El esperado dato del IPC en EE UU provocó nuevos descensos para el dólar frente al euro, ya que, si bien los precios subieron por encima de lo esperado, el incremento no fue tan considerable como para imaginar una revisión más agresiva de los tipos de interés. La publicación de un buen índice de confianza del consumidor de la Universidad de Michigan atenuó los descensos del billete verde. La cautela se impuso en los mercados durante la primera parte de la sesión. Los inversores aguardaban la publicación de los datos de IPC en EE UU, así como el discurso del presidente de la Reserva Federal, Alan Greenspan, ante el Senado, en una comparecencia aplazada la semana pasada por los funerales de Estado en memoria del ex presidente estadounidense, Ronald Reagan.
El incremento de los precios en mayo fue del 0,6%, respecto al mes anterior, una décima por encima de las previsiones del mercado, lo que situaba la tasa interanual en el 3,1%, la más elevada de los últimos tres años. El dólar, que hasta entonces había experimentado ligeros avances frente al euro, comenzó a perder terreno, ya que los especuladores habían apostado por una subida más radical de los precios, que llevara a la Reserva Federal a incrementar el precio oficial del dinero en EE UU por encima de lo previsto.
El comportamiento de la inflación ratificó la idea de la mayoría de los expertos, que apuestan por un incremento de los tipos de interés en 25 puntos básicos para la próxima reunión del Comité del Mercado Abierto de la Reserva Federal, previsto para los dos últimos días del presente mes. Este movimiento ha sido en parte descontado por los mercados, según los expertos.

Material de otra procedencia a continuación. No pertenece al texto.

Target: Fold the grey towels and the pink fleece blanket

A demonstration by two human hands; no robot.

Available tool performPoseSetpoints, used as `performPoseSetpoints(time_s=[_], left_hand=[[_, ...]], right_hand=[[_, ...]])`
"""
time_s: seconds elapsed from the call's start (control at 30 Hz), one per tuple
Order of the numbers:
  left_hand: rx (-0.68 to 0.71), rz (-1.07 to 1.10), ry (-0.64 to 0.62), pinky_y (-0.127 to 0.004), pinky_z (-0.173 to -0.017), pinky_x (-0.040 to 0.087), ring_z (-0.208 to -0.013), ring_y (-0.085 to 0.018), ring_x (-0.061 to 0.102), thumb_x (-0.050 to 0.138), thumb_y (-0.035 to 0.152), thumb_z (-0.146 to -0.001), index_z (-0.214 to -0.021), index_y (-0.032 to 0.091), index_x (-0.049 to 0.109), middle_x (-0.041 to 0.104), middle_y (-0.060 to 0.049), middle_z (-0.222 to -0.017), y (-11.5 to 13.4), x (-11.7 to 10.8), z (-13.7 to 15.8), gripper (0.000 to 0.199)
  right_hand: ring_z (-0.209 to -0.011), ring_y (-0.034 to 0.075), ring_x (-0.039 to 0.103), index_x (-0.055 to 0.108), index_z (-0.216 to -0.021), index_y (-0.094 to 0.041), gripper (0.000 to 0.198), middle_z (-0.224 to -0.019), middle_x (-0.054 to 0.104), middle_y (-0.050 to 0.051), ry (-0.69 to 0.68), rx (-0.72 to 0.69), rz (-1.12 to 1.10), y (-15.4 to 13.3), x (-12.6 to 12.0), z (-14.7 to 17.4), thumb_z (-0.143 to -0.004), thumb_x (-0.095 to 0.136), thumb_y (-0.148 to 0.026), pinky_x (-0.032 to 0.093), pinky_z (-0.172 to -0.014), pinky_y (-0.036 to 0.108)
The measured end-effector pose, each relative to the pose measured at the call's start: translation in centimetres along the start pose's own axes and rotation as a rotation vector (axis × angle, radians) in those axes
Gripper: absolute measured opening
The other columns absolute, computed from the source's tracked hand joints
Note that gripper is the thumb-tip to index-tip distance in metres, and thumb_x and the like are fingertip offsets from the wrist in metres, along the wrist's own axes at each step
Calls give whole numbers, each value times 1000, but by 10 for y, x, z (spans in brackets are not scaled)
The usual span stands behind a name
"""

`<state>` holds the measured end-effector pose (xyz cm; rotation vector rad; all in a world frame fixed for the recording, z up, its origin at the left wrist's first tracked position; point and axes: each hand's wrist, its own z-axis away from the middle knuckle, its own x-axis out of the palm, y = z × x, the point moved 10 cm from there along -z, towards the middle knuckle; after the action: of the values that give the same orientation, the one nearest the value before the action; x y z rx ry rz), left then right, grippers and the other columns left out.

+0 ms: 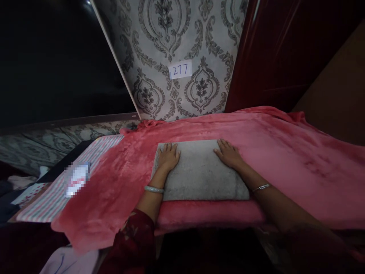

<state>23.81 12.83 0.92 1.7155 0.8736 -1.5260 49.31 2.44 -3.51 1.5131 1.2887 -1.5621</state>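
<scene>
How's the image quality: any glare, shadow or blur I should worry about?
Head view: dim, darkest along the bottom edge; faint glare streaks on the dark red panel; coarse pixelation over part of the striped cloth; left hand, right hand and grey cloth clear enough to follow.

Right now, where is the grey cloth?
In the head view, the grey cloth lies below centre on the pink blanket, left hand at its far left corner, right hand at its far right corner.
</scene>
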Motion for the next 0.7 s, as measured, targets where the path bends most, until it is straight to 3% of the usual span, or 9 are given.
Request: performPoseSetpoints(time_s=[0.13,0.2,0.3,0.4,0.5,0.6,0.7], left_hand=[[8,23,13,-61,-121,23,-152,-30,27,29,43,-103,-155,21,39,35,-12,-163,-1,-4,-3,58],[0,49,-13,-60,-122,22,-153,-29,26,29,43,-103,-155,21,38,34,-12,-164,-2,-7,-3,58],[-9,71,-30,-59,-122,22,-153,-29,27,31,39,-103,-154,18,40,34,-14,-163,-1,-16,7,56],[29,32,39,-60,-121,23,-151,-31,31,37,35,-101,-152,20,44,40,-15,-160,3,-24,38,54],[46,-13,70,-62,-120,26,-151,-33,30,37,34,-100,-152,21,45,38,-15,-161,2,-17,75,54],[19,-33,46,-64,-117,29,-154,-34,23,33,37,-102,-155,21,40,26,-15,-166,-5,-2,95,56],[17,-30,34,-63,-117,30,-154,-34,21,33,38,-102,-156,21,38,23,-15,-167,-6,4,96,57]], right_hand=[[-151,36,22,33,-158,-12,69,-165,23,16,-64,34,28,-4,-12,13,-100,28,-49,28,-115,64],[-153,36,18,34,-157,-10,69,-166,21,17,-51,7,44,-27,-24,26,-99,30,-48,25,-117,64],[-154,33,17,32,-157,-7,68,-165,22,19,-1,-167,-4,-97,-32,54,-100,31,-43,21,-120,58],[-152,31,22,34,-157,-6,66,-164,26,18,-7,-341,-58,-173,-20,87,-100,33,-39,21,-122,53],[-152,30,23,37,-156,-6,63,-163,30,16,-50,-417,-74,-215,0,109,-100,35,-36,20,-123,53],[-153,27,21,37,-156,-7,65,-164,29,14,-29,-422,-80,-209,4,118,-100,38,-41,17,-124,48],[-153,27,21,37,-156,-10,70,-164,28,13,-12,-342,-58,-157,-2,125,-99,42,-49,16,-125,47]])
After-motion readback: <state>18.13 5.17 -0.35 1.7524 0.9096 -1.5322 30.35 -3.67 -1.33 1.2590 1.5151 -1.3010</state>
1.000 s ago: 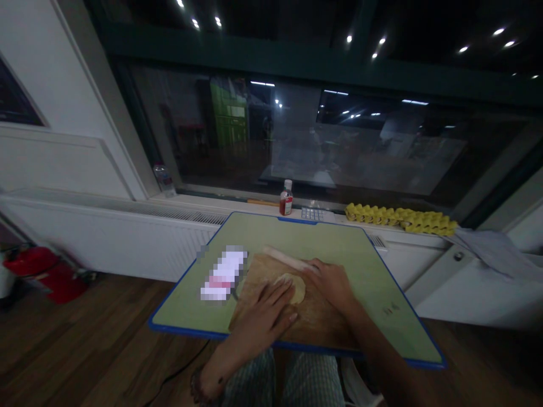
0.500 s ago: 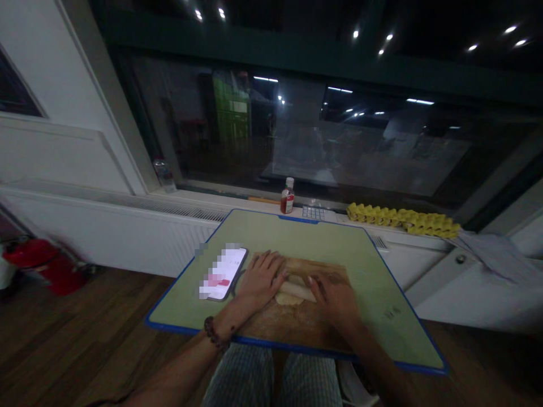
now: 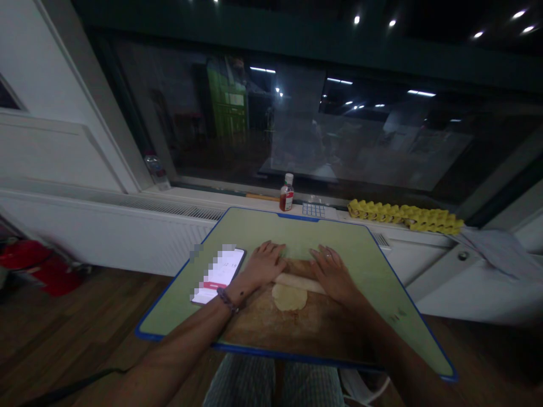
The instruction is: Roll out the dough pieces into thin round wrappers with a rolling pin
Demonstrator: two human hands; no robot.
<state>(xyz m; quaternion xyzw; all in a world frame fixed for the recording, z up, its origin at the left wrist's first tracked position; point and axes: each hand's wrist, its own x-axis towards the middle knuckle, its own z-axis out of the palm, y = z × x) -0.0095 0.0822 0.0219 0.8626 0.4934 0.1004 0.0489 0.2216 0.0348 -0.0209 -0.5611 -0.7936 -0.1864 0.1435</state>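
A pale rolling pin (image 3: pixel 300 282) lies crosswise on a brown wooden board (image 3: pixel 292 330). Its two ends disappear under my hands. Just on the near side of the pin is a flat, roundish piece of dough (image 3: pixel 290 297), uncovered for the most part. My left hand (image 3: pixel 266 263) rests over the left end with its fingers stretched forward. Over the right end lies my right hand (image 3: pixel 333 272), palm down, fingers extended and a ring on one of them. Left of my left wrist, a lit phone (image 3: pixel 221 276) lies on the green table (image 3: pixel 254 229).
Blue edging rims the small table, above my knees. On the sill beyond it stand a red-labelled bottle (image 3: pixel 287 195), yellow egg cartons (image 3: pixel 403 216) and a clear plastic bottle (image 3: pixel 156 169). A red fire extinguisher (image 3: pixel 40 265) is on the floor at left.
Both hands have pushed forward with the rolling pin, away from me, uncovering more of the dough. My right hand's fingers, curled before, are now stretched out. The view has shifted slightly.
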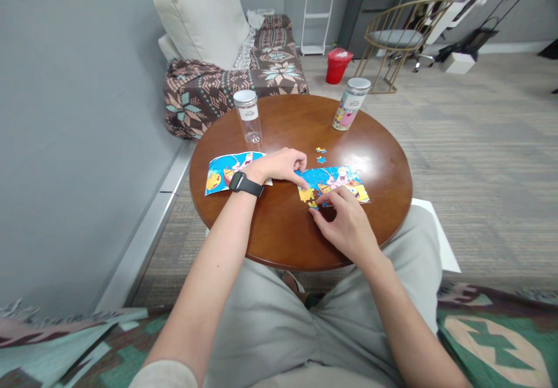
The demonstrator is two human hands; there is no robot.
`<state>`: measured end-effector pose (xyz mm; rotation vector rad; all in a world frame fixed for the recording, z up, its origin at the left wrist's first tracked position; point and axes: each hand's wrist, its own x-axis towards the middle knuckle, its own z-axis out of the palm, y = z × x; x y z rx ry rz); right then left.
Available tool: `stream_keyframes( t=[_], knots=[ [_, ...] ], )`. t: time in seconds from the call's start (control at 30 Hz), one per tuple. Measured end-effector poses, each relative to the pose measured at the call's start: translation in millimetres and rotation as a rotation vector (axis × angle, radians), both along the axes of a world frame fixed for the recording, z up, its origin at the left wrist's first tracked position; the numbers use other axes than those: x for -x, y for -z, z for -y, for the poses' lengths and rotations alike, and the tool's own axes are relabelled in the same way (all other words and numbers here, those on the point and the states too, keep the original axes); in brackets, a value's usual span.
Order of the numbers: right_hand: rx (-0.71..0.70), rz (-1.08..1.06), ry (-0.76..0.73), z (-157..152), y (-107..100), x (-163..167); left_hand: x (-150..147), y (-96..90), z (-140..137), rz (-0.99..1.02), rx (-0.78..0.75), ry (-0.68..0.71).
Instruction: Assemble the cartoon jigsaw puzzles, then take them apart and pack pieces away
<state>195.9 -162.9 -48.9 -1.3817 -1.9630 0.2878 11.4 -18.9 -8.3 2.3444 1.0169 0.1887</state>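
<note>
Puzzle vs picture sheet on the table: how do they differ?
The puzzle is built of pieces and looks jagged near its lower left; the picture sheet shows no piece seams.
The puzzle is at the fingers of the left hand and right hand; the picture sheet is partly hidden by the left wrist.
Shared: both lie on the brown table and show a largely blue cartoon scene.

The left forearm (209,283) reaches over the bench's (279,237) near-left edge, the left hand (281,164) palm down, fingers loosely curled, thumb extended. The right forearm (405,306) crosses the near-right edge, the right hand (349,225) angled inward, thumb and index fingertips close together.
</note>
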Motion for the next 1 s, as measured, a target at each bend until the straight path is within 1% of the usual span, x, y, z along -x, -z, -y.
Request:
stream_keyframes(
  t=[0.1,0.2,0.33,0.43,0.6,1.0],
  knots=[
    [-0.011,-0.030,0.013,-0.4,-0.8,-0.7,-0.2,0.2,-0.2,-0.005,0.001,0.005],
    [-0.057,-0.071,0.047,-1.7,-0.4,-1.5,0.0,1.4,-1.2,-0.008,-0.009,0.010],
    [-0.077,-0.076,0.070,-3.1,1.1,-2.3,0.1,1.6,-1.0,-0.014,-0.018,0.010],
    [-0.051,-0.059,0.058,-2.4,1.0,-2.5,-0.2,0.1,0.4,-0.017,-0.013,0.006],
    [-0.005,-0.008,-0.002,0.1,-0.3,-2.5,-0.8,-0.4,0.4,-0.008,-0.015,0.009],
    [-0.011,0.035,-0.034,-0.3,2.0,-2.9,0.1,0.1,-0.2,-0.008,-0.016,0.010]
  ],
)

La reacción alcista del euro se prolongó hasta el punto de que la divisa europea se situó por encima de 1,21 dólares, para marcar un mínimo intradía de 1,2123 dólares. Posteriormente, el comportamiento de la moneda única se moderó y a ello contribuyó decisivamente la cifra de confianza del consumidor de la Universidad de Michigan, otra de las principales referencias macroeconómicas de la sesión. El índice correspondiente al mes de junio se situó en 95,2 puntos, frente a 90,2 del mes anterior y muy por encima de las previsiones de los expertos, que se situaban en torno a 91 puntos.
Los inversores reaccionaron tomando posiciones en el dólar, movimiento que coincidió con el inicio del discurso de Greenspan en el Senado. El presidente de la Reserva Federal no habló de la próxima reunión de la Fed al inicio de su comparecencia y se limitó a asegurar que la economía de EE UU está preparada para afrontar adversidades, además de sentirse honrado en continuar al frente del organismo emisor.
El euro retrocedía hasta situarse en el entorno de 1,2075 dólares, muy cerca de las cotas registradas ayer. El dólar perdió terreno levemente frente al yen y la libra.